Si vous effectuez des opérations telles que la multiplication de deux entrées de données éventuellement non valides, je comprends qu’il est impératif d’utiliser des NaN au lieu d’effectuer des contrôles sur les deux variables pour voir si elles sont valides et pour définir le même indicateur dans le résultat.

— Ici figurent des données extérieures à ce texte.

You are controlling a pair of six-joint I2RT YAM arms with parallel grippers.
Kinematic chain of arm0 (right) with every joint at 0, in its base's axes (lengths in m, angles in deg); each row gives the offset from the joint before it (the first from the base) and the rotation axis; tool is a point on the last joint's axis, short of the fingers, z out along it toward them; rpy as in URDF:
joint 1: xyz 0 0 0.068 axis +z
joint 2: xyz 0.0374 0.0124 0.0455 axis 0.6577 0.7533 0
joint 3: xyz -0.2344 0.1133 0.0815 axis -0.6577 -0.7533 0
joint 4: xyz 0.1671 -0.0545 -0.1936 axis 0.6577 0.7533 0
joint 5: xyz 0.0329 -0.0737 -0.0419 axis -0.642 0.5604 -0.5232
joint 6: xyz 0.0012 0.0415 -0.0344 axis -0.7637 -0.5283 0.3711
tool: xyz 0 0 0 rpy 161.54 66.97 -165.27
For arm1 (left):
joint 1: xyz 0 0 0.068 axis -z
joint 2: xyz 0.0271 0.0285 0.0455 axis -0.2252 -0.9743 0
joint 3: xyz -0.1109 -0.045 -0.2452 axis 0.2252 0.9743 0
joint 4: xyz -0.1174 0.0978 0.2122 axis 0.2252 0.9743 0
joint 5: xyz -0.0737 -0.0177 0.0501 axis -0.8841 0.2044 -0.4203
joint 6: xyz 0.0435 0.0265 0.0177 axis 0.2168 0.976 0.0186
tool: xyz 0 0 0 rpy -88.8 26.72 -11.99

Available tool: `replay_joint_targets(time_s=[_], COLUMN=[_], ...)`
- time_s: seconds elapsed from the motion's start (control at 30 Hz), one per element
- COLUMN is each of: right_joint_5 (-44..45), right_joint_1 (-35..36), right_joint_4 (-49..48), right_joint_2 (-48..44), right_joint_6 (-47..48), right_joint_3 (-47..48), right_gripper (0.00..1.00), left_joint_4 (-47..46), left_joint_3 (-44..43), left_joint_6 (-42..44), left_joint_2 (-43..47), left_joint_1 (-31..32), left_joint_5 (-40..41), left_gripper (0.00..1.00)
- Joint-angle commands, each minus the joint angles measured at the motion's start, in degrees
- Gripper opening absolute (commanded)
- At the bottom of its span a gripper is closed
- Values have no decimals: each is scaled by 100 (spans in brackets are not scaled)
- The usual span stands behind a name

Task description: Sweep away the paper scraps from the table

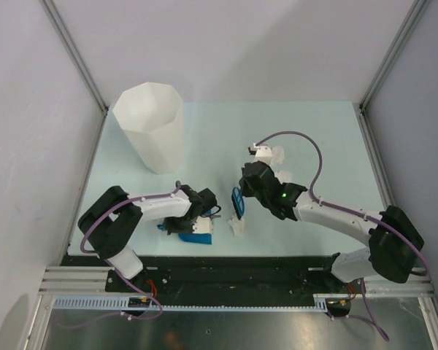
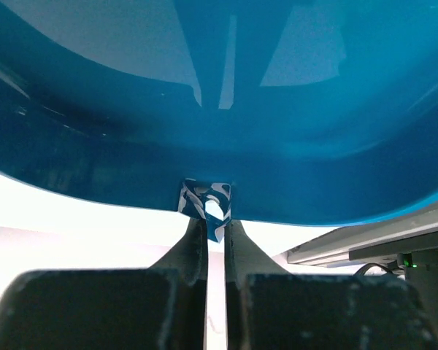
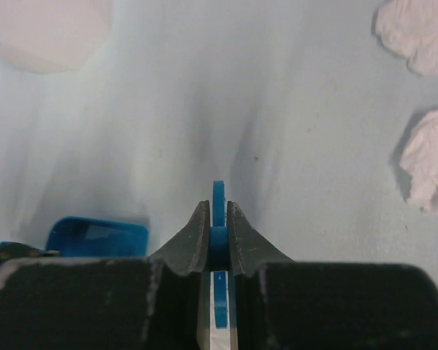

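- The left gripper [image 2: 216,219] is pinching the blue dustpan [image 2: 219,109] by its edge, so it could be slipping out.
- The right gripper [image 3: 217,215] is pinching the blue sweeper [image 3: 218,191].
- The paper scraps [image 3: 427,168] are sitting on the table [image 3: 277,109] nearby, and a hard push is risking scattering them.

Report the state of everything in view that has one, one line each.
left gripper: shut on dustpan
right gripper: shut on blue tool
dustpan: held, low by the near edge of the table
blue tool: held on edge, just right of the dustpan
scraps: loose on the table, not yet swept up
bin: upright, top open
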Motion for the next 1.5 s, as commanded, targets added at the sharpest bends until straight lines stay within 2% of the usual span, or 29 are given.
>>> replay_joint_targets(time_s=[0.0,0.13,0.17,0.2,0.23,0.3,0.37,0.4,0.5,0.7,0.87,0.93,1.03,1.07,1.17,1.27,1.47], right_joint_5=[562,1117,1100,1073,1030,942,880,819,818,722,1037,1143,1582,1774,2065,2146,1899], right_joint_1=[238,485,494,503,512,521,529,538,538,459,468,503,687,748,1091,1372,1505], right_joint_4=[-93,400,497,672,752,988,1016,973,920,937,1332,1472,1815,1929,1782,1423,254], right_joint_2=[-597,-1099,-1212,-1257,-1292,-1389,-1494,-1617,-1837,-2180,-2251,-2207,-2093,-2014,-1786,-1487,-897], right_joint_6=[588,800,827,836,819,784,766,774,810,546,90,-113,-498,-648,-1105,-1536,-1949], right_joint_3=[477,477,477,477,477,460,337,276,12,-480,-700,-745,-762,-780,-946,-1034,-1122], right_gripper=[0,0,0,0,0,0,0,0,0,0,0,0,0,0,0,0,0], left_joint_4=[13,-13,-40,-75,-127,-215,-399,-479,-900,-1718,-2193,-2359,-2422,-2413,-2413,-2325,-1404], left_joint_3=[16,-239,-301,-327,-328,-284,-65,32,497,1412,1693,1746,1843,1852,1835,1739,1027], left_joint_6=[35,-54,-45,-36,8,60,201,271,552,1246,1326,1344,1379,1362,1265,1107,615], left_joint_2=[-9,0,43,87,140,333,535,806,1247,2056,2136,2057,1872,1837,1784,1828,1249], left_joint_1=[-29,-29,-29,-29,-29,-38,-99,-143,-415,-1224,-1391,-1409,-1427,-1427,-1383,-1059,-284], left_joint_5=[-200,-656,-736,-832,-903,-1105,-1324,-1404,-1730,-2256,-2432,-2477,-2424,-2415,-2424,-2320,-1985], left_gripper=[0,0,4,23,33,49,56,65,68,69,66,61,38,24,0,0,0])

A quel sharepointvez-vous être portable? Aurez-vous besoin de pouvoir le porter sur une architecture ne prenant en charge que les points fixes? Si tel est le cas, je pense que votre choix est clair.

Personnellement, je n’utiliserais NaN que s’il s’avérait beaucoup plus rapide. Sinon, je dirais que le code devient plus clair si vous avez un traitement explicite des données non valides.

Comme les nombres à virgule flottante proviennent d’un appareil, leur plage est probablement limitée. Vous pouvez utiliser un autre numéro spécial, plutôt que NaN, pour indiquer l’absence de données, par exemple 1e37. Cette solution est portable. Je ne sais pas si vous êtes plus à l’aise que d’utiliser un drapeau booléen.